EXERCISE DESCRIPTION —
Reproduce the data word for word, keeping every line complete.

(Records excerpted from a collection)
==*==
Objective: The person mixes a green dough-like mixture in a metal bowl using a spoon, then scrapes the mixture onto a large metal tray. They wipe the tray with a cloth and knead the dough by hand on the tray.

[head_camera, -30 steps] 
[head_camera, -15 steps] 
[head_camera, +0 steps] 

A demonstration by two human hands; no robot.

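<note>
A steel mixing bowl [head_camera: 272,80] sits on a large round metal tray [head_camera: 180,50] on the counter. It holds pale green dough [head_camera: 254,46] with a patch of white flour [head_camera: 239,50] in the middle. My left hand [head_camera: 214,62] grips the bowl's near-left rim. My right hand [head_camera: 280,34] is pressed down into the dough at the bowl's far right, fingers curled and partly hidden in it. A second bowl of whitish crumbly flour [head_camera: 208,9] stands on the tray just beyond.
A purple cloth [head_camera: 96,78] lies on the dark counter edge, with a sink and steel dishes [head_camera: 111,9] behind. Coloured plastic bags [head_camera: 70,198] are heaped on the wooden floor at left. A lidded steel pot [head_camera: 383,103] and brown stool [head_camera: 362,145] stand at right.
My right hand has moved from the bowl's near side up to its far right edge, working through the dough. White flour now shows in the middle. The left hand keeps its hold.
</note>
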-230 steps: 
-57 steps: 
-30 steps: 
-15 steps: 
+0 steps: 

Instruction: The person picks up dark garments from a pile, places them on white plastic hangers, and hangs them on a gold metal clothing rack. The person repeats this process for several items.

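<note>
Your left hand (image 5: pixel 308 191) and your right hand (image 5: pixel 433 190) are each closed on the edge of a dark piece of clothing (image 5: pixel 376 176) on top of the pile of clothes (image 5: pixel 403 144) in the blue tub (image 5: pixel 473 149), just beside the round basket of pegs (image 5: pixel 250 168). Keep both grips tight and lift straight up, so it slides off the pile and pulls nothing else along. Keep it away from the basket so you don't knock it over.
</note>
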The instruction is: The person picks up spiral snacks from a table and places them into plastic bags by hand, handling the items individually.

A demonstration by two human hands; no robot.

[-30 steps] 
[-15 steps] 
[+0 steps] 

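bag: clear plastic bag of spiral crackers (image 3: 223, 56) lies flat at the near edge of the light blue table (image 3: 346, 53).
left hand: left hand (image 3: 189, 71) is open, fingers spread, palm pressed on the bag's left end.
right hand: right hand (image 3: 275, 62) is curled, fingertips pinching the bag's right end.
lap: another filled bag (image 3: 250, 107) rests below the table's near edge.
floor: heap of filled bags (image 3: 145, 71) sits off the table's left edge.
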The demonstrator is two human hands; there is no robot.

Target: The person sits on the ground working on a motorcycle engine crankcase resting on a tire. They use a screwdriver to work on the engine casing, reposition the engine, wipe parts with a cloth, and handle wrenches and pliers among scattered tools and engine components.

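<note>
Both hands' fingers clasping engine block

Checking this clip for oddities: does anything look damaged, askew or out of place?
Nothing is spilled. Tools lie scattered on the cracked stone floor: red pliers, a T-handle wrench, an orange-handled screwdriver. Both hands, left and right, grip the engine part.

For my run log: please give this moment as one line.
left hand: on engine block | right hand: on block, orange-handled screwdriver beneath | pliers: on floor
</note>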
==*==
RESULT OF THE TASK —
Objective: The person mixes a green dough-like mixture in a metal bowl using a spoon, then scrapes the mixture onto a large metal tray. They wipe the tray with a cloth and knead the dough by hand on the tray.

[head_camera, -30 steps] 
[head_camera, -15 steps] 
[head_camera, +0 steps] 

A demonstration by two human hands; no robot.

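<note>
A steel mixing bowl [head_camera: 272,80] sits on a large round metal tray [head_camera: 180,50] on the counter. It holds pale green dough [head_camera: 254,46] with a patch of white flour [head_camera: 239,50] in the middle. My left hand [head_camera: 214,62] grips the bowl's near-left rim. My right hand [head_camera: 280,34] is pressed down into the dough at the bowl's far right, fingers curled and partly hidden in it. A second bowl of whitish crumbly flour [head_camera: 208,9] stands on the tray just beyond.
A purple cloth [head_camera: 96,78] lies on the dark counter edge, with a sink and steel dishes [head_camera: 111,9] behind. Coloured plastic bags [head_camera: 70,198] are heaped on the wooden floor at left. A lidded steel pot [head_camera: 383,103] and brown stool [head_camera: 362,145] stand at right.
My right hand has moved from the bowl's near side up to its far right edge, working through the dough. White flour now shows in the middle. The left hand keeps its hold.
</note>
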-230 steps: 
-57 steps: 
-30 steps: 
-15 steps: 
+0 steps: 

Instruction: The person picks up dark garments from a pile, places them on white plastic hangers, and hangs them on a gold metal clothing rack. The person repeats this process for several items.

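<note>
Your left hand (image 5: pixel 308 191) and your right hand (image 5: pixel 433 190) are each closed on the edge of a dark piece of clothing (image 5: pixel 376 176) on top of the pile of clothes (image 5: pixel 403 144) in the blue tub (image 5: pixel 473 149), just beside the round basket of pegs (image 5: pixel 250 168). Keep both grips tight and lift straight up, so it slides off the pile and pulls nothing else along. Keep it away from the basket so you don't knock it over.
</note>
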The instruction is: The person picks up spiral snacks from a table and places them into plastic bags by hand, handling the items individually.

A demonstration by two human hands; no robot.

[-30 steps] 
[-15 steps] 
[+0 steps] 

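bag: clear plastic bag of spiral crackers (image 3: 223, 56) lies flat at the near edge of the light blue table (image 3: 346, 53).
left hand: left hand (image 3: 189, 71) is open, fingers spread, palm pressed on the bag's left end.
right hand: right hand (image 3: 275, 62) is curled, fingertips pinching the bag's right end.
lap: another filled bag (image 3: 250, 107) rests below the table's near edge.
floor: heap of filled bags (image 3: 145, 71) sits off the table's left edge.
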The demonstrator is two human hands; there is no robot.

Target: The person sits on the ground working on a motorcycle engine crankcase resting on a tire. They use a screwdriver to work on the engine casing, reposition the engine, wipe parts with a cloth, and handle wrenches and pliers among scattered tools and engine components.

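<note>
Both hands' fingers clasping engine block

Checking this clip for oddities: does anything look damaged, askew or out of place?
Nothing is spilled. Tools lie scattered on the cracked stone floor: red pliers, a T-handle wrench, an orange-handled screwdriver. Both hands, left and right, grip the engine part.

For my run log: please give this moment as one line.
left hand: on engine block | right hand: on block, orange-handled screwdriver beneath | pliers: on floor
</note>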

Nothing else is part of this answer.